2. The template of claim 1 , wherein the transparent plate comprises quartz.
3. The template of claim 1 , wherein the blocking pattern comprises chrome (Cr).
4. The template of claim 1 , wherein lines of the photoresist pattern are positioned on a semiconductor substrate along the convex portions, and spaces between the lines of the photoresist pattern are positioned along the concave portions.
5. The template of claim 4 , wherein when the concave and convex portions are formed on the transparent plate the blocking pattern is positioned only on the concave portions.

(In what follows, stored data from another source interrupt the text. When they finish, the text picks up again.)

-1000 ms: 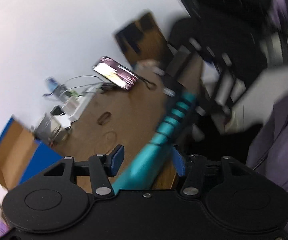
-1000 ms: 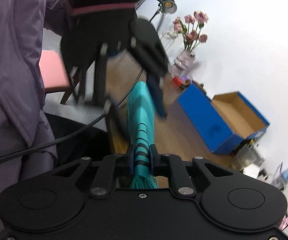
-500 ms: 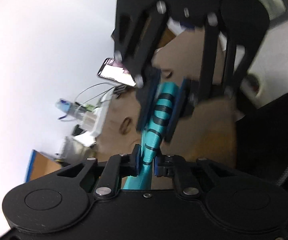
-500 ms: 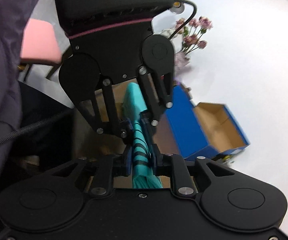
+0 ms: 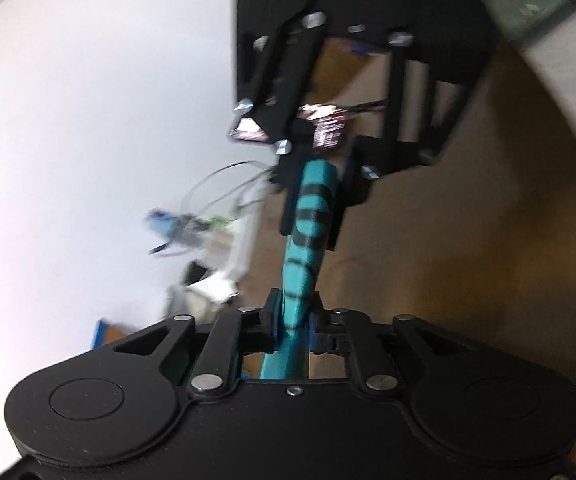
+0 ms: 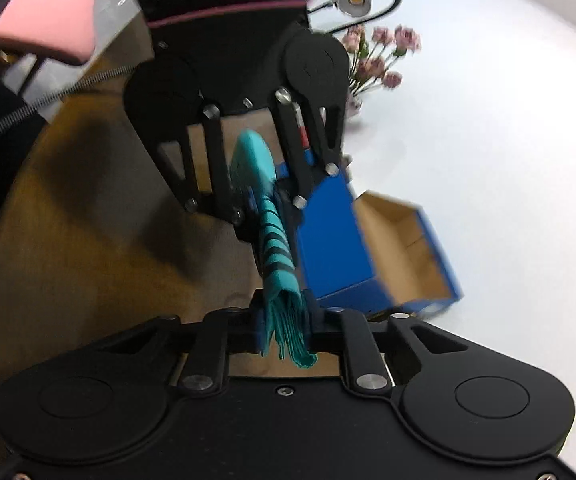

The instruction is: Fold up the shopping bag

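Both the left gripper (image 5: 291, 326) and right gripper (image 6: 286, 330) clamped the bag (image 6: 274, 232), mid-fold; next, likely laying it flat.

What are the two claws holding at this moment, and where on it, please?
Both hold the folded teal shopping bag, one at each end: right claw on the layered end, left claw on the opposite end.

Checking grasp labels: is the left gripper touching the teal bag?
Touching. The left wrist view shows the left gripper shut on the teal bag.
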`<state>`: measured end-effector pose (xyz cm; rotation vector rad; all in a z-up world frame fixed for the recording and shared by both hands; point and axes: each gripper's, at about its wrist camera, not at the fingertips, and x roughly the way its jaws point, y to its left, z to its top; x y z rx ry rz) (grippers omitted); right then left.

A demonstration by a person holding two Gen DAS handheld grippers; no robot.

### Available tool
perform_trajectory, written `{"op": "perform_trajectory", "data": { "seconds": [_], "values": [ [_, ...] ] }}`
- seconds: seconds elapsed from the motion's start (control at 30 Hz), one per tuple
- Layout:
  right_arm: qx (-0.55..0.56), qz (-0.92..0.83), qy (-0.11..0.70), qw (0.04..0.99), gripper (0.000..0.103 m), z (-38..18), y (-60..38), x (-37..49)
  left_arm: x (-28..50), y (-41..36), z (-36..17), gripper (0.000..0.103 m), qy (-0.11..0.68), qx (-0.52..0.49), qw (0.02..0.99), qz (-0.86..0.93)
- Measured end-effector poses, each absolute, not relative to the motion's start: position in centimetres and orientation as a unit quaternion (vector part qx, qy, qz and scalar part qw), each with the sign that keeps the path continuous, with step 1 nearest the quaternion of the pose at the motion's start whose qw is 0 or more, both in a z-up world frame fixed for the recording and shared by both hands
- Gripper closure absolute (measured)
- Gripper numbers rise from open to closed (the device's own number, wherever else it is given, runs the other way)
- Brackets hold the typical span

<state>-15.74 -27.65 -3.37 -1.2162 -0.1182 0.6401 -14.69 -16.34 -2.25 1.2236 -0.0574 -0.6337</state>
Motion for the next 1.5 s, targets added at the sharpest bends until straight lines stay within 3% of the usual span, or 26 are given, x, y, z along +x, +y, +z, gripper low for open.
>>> {"op": "perform_trajectory", "data": {
  "seconds": [0.33,0.63,0.73,0.8,0.87,1.0,1.13,1.23,1.4,1.43,1.5],
  "values": [
    [-0.6,0.297,-0.074,0.739,0.088,-4.2,-26.3,-14.8,-11.7,-16.4,-5.1,0.079,-0.121,0.557,0.775,-0.274],
    [-0.632,0.282,-0.074,0.718,0.086,-4.4,-25.9,-14.8,-10.2,-16.5,-6.0,0.087,-0.165,0.55,0.779,-0.252],
    [-0.637,0.276,-0.064,0.717,0.08,-4.4,-25.9,-14.6,-9.5,-16.7,-6.7,0.087,-0.177,0.563,0.771,-0.24],
    [-0.608,0.274,-0.059,0.743,0.08,-3.6,-26.1,-14.5,-7.1,-16.9,-6.2,0.087,-0.137,0.554,0.801,-0.183],
    [-0.529,0.278,0.003,0.802,0.081,-1.7,-27.0,-13.1,-4.5,-16.0,-4.5,0.087,-0.094,0.513,0.843,-0.131],
    [-0.332,0.212,0.16,0.905,0.082,-0.4,-30.8,-6.4,-1.0,-10.8,2.7,0.087,-0.051,0.335,0.938,-0.066],
    [-0.15,0.179,0.287,0.929,0.082,-0.9,-34.4,-1.5,-0.8,-5.3,8.6,0.087,-0.031,0.128,0.99,-0.049],
    [-0.091,0.186,0.321,0.924,0.083,-1.4,-35.2,-0.8,-1.7,-3.2,9.6,0.087,-0.015,0.045,0.998,-0.04],
    [-0.05,0.185,0.345,0.919,0.084,-1.8,-35.1,0.3,-3.9,-3.1,9.2,0.087,-0.022,0.036,0.999,-0.012],
    [-0.044,0.182,0.348,0.918,0.098,-1.6,-34.9,1.2,-4.0,-3.2,9.4,0.087,-0.025,0.032,0.999,-0.012],
    [-0.061,0.17,0.347,0.92,0.103,-1.2,-34.1,1.0,-4.0,-3.5,9.4,0.087,-0.031,0.013,0.999,-0.016]
  ]
}}
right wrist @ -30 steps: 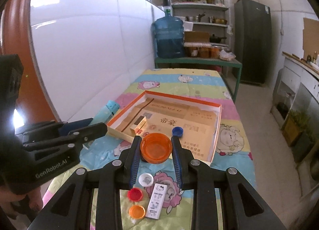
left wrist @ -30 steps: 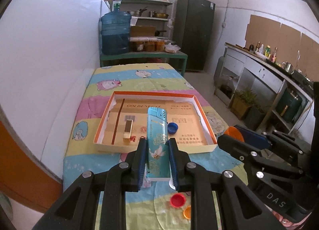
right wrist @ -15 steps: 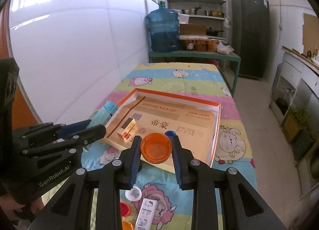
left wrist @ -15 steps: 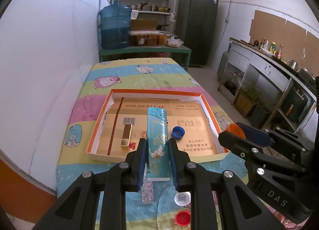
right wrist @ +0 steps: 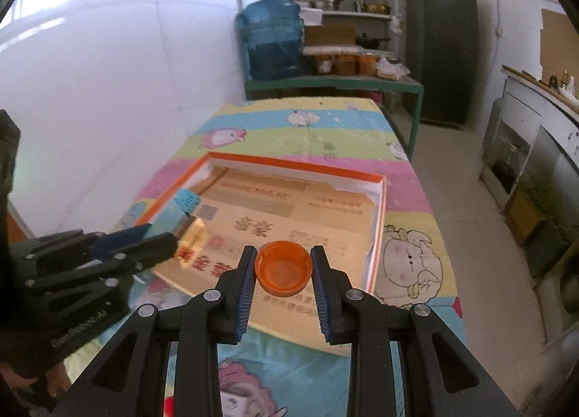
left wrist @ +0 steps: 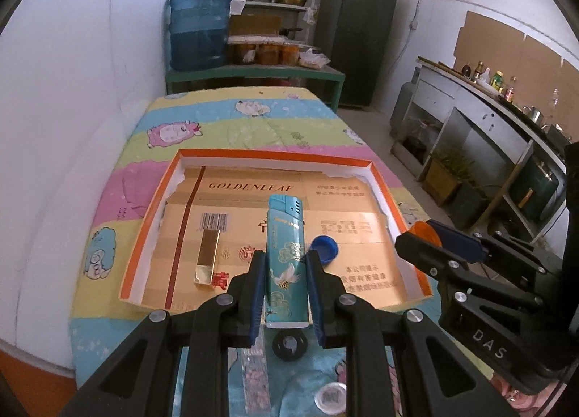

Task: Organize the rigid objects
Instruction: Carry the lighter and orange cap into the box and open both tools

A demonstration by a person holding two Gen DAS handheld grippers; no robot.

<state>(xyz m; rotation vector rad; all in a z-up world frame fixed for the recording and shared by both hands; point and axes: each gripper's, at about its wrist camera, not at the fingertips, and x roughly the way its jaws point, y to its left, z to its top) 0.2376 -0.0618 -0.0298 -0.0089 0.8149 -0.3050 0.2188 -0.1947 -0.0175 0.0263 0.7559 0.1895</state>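
Left gripper (left wrist: 286, 272): pinching tall teal printed lighter (left wrist: 286, 258), frame centre.
Right gripper (right wrist: 283, 272): clamping round orange plastic cap (right wrist: 283, 268).
Orange-rimmed shallow cardboard tray (left wrist: 253, 156): beneath both.

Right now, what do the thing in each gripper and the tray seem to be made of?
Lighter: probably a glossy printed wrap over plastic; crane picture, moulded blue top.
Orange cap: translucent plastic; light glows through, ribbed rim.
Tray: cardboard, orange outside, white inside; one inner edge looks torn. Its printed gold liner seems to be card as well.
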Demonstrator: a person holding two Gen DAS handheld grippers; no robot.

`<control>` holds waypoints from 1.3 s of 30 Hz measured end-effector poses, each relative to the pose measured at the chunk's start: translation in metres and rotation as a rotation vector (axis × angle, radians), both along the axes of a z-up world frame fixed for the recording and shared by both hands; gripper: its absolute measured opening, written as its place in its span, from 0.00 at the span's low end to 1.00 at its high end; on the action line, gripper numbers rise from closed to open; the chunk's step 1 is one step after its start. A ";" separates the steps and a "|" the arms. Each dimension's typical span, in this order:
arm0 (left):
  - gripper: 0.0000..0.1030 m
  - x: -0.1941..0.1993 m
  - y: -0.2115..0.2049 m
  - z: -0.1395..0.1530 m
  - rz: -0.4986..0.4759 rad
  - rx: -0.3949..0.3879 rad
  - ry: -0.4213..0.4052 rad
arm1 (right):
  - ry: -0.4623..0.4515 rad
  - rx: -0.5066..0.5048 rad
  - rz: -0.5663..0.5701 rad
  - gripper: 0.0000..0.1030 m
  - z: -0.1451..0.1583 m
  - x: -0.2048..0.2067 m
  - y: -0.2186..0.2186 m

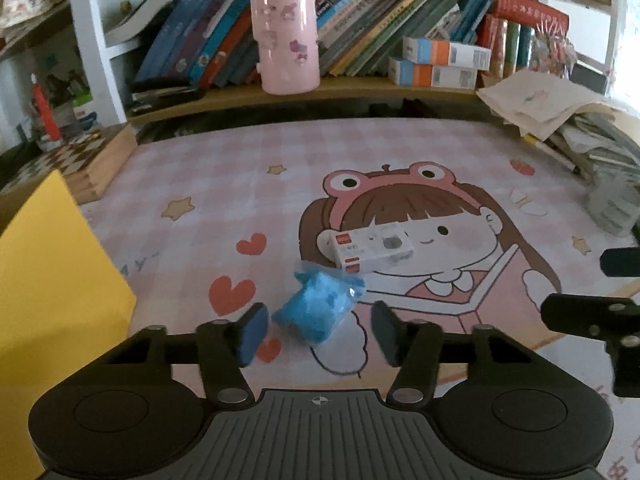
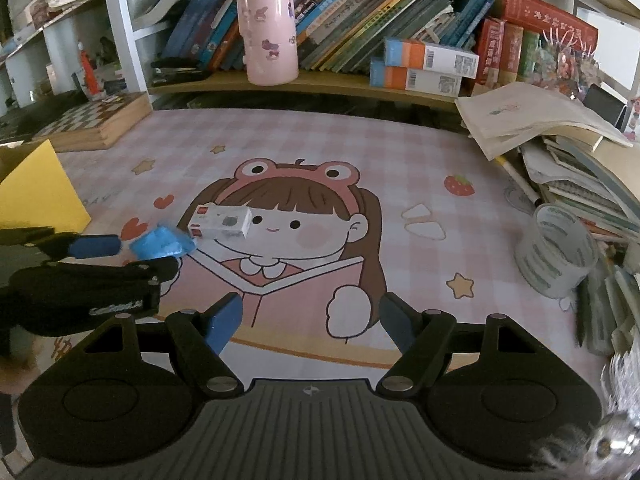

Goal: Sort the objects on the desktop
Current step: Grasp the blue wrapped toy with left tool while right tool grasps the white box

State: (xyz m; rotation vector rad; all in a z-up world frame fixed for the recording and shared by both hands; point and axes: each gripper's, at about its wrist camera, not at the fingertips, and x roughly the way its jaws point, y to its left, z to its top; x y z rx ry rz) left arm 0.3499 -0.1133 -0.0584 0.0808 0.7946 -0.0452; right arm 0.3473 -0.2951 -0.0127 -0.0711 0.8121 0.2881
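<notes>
Near the counter's front edge, just before a small white box (image 1: pixel 374 249): blue wrapped packet (image 1: pixel 318 312), likely soft, light, crinkly; take across its middle. Left claw (image 1: pixel 320 332) wide, straddling it; right claw (image 2: pixel 310 320) wide, empty.

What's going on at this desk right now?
A person is sorting desk items with two handheld grippers. The left gripper is open around a small blue packet on the cartoon desk mat, not yet closed on it. A small white box lies just beyond. The right gripper is open and empty.
</notes>
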 end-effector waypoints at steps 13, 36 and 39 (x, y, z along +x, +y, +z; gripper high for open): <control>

6. The template of claim 4 , wherein a top surface of the transparent plate is planarized, and the blocking pattern is positioned on the top surface of the planarized surface where the concave and convex portions are defined.
7. The template of claim 6 , further comprising:
a transparent layer on the blocking pattern corresponding to the convex portions.
8. The template of claim 1 , wherein a top surface of the transparent plate is in contact with a semiconductor substrate.
9. A method of forming a template by which a photoresist pattern is formed on a substrate, comprising:
forming a blocking layer on a transparent plate for selectively blocking light; and
partially removing the blocking layer and the transparent plate, so that a blocking pattern and a plurality of concave and convex portions are formed for imprinting the photoresist pattern.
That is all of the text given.